Antihypertensive Medications In Nigeria: 3 Most Recommended Classes of Drugs To Know



By Zahra Simpa, DLHA Volunteer and Freelance Writer with editorial support by the Datelinehealth Africa Team.

 

 

Introduction

The burden of Non-communicable diseases (NCDs) is rising steadily and is fast becoming a significant public health threat in Africa. It has been estimated that 41 million people die each year due to NCDs. Some leading NCDs in Africa include hypertension and other cardiovascular diseases, diabetes, and cancers. 

In Africa, hypertension is the leading risk factor for cardiovascular diseases like heart failure, heart attack, and stroke. Due to the economic state, not everyone can afford proper treatment and patient education is often lacking. 

There are affordable drugs of choice for treating and managing hypertension. However, not all suit everyone because Africans react differently to these drugs. 

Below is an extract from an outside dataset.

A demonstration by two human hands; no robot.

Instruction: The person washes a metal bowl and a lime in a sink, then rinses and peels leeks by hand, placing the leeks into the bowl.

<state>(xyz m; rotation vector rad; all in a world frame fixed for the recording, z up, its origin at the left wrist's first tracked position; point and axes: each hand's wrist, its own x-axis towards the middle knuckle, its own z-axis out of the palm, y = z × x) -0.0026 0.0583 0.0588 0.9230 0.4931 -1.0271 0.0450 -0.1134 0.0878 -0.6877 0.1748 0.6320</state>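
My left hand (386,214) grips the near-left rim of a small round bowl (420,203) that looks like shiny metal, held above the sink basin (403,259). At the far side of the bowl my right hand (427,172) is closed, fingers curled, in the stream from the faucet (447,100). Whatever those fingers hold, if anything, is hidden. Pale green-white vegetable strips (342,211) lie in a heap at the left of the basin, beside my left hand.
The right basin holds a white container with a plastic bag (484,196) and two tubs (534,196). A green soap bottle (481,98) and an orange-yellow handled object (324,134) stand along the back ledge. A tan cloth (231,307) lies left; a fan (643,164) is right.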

This article explains the commonly used classes of antihypertensive in Africa and their indications, mechanism of action, possible side effects, cost implications, etc.

 

Hypertension In Nigeria

Hypertension, also known as the silent killer, is one of Africa's leading causes of death. 1in 4 adults is hypertensive in Nigeria. But most times, people with the condition are not aware of it.   

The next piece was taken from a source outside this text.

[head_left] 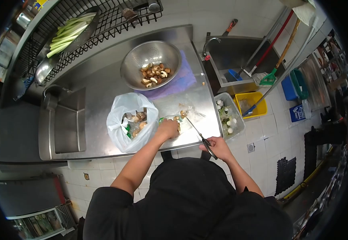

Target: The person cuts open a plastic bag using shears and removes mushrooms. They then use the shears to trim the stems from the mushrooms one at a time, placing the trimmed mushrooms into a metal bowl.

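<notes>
Two hands are in use at one steel counter (pixel 98 120), centre of the frame. The right hand (pixel 219 148), right of centre, is closed around the handle of one knife (pixel 206 145); the blade points to the upper left. The left hand (pixel 168 129), at centre, has its fingers curled and drawn together over the counter; it cannot be told whether they pinch a piece. At least two mushroom pieces (pixel 183 113) lie on the counter just above it, beside one clear plastic wrapper (pixel 197 113).

One perforated steel colander (pixel 140 56), upper centre, contains more than ten cut mushrooms (pixel 156 73); overlap prevents an exact count. One purple sheet (pixel 187 76) lies partly beneath it. One white plastic bag (pixel 120 105), left of the left hand, stands open with brown contents, uncountable. Right of the counter are one translucent bin (pixel 240 130) and one yellow tub (pixel 262 100).
</notes>
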Available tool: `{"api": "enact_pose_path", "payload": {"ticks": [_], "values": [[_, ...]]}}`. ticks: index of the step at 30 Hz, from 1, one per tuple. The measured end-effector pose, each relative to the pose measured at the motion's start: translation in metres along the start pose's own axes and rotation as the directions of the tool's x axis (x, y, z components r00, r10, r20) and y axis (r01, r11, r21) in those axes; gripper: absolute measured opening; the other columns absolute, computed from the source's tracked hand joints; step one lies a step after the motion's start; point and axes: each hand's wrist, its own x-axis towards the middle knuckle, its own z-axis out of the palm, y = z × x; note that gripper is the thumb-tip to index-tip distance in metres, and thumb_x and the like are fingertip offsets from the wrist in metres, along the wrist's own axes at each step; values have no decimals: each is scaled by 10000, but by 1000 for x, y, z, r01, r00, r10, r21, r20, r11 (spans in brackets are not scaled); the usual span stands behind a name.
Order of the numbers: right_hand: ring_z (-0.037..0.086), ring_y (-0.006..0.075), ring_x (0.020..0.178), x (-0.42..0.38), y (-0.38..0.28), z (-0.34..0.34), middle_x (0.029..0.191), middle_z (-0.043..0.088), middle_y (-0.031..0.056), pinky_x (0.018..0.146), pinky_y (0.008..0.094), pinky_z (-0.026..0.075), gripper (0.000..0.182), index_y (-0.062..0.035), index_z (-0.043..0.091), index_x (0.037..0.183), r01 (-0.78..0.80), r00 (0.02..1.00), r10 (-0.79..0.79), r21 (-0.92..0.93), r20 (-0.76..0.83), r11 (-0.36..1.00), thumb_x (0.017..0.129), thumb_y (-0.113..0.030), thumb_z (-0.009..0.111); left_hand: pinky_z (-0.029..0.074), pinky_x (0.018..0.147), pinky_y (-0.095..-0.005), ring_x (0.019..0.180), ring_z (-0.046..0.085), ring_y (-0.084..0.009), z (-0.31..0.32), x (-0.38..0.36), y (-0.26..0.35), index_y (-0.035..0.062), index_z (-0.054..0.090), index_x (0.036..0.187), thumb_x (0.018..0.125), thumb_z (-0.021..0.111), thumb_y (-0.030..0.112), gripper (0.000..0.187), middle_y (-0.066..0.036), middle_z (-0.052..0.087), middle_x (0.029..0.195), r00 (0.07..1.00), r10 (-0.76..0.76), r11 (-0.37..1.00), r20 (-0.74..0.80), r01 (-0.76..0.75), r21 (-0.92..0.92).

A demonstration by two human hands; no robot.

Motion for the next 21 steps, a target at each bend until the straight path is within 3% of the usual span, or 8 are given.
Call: {"api": "enact_pose_path", "payload": {"ticks": [2,9,11,14,15,17,20,21], "values": [[432,39,552,-1,2,1,600,517,-54,489,248,334,542,44,703,969,-24,1000,24,-21,6,999,709,-388,904,545,893,-454,1069,632,-419,5,-14,9,10,708,1035,817,628,104,251,-222,709,1069,999,-35,999,-30,36,29],[570,101,630,0,2,9,690,642,36,593,280,473,612,47,686,986,-32,999,29,-91,-31,995,684,-436,910,536,874,-481,980,645,-422,36,-24,22,-61,649,1055,826,600,69,268,-249,635,1073,951,-63,998,-301,66,-1],[589,116,651,1,5,9,713,657,51,616,289,488,613,44,682,993,-36,999,33,-108,-32,993,686,-436,908,534,852,-471,994,613,-431,40,-22,16,-41,628,1040,840,605,88,239,-246,595,1101,880,-79,982,-469,-12,-188],[606,145,679,1,5,6,745,664,65,640,307,499,616,38,675,1012,-8,999,2,-130,-41,992,690,-433,906,527,844,-484,948,603,-443,33,-22,5,-32,627,1031,846,599,99,228,-246,608,1056,833,-142,901,-534,-114,-418],[571,98,648,1,5,5,727,646,26,597,269,466,588,47,655,1055,24,999,-31,-160,-38,987,718,-368,900,527,844,-484,948,603,-443,33,-23,1,-32,627,1031,846,599,99,228,-246,608,1056,834,-142,900,-534,-115,-419],[535,51,618,1,4,3,709,628,-13,553,231,432,566,57,635,1099,57,997,-65,-193,-35,979,746,-302,894,522,879,-474,1019,592,-442,33,-23,-4,-24,610,1054,860,605,118,241,-246,621,1049,935,60,990,-349,-100,-98],[549,64,623,5,6,3,714,633,4,555,239,436,568,54,638,1076,89,992,-106,-212,-71,973,736,-318,899,511,913,-469,1110,564,-446,55,-21,-3,-16,593,1091,882,600,135,258,-251,632,1067,939,37,999,-343,-25,40],[591,118,654,7,6,3,731,652,54,603,282,474,615,55,654,1054,18,997,-34,-209,-71,978,716,-400,892,511,913,-469,1110,564,-446,52,-24,0,-16,593,1091,882,600,135,258,-251,632,1067,938,37,999,-343,-24,41]]}}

With a population estimate of 399 million by 2050, hypertension levels will increase sporadically. And more than 50% of the population may suffer from different stages of Hypertension. 

Due to the economic state of the populace, people often find the best and most affordable antihypertensive drugs to use. One of the most common antihypertensive drugs used in Nigeria is Nifedipine. It is used as a first-line treatment. Interestingly, the specific antihypertensives in use may vary from country to country in Africa (for example, between Nigeria and Ghana)  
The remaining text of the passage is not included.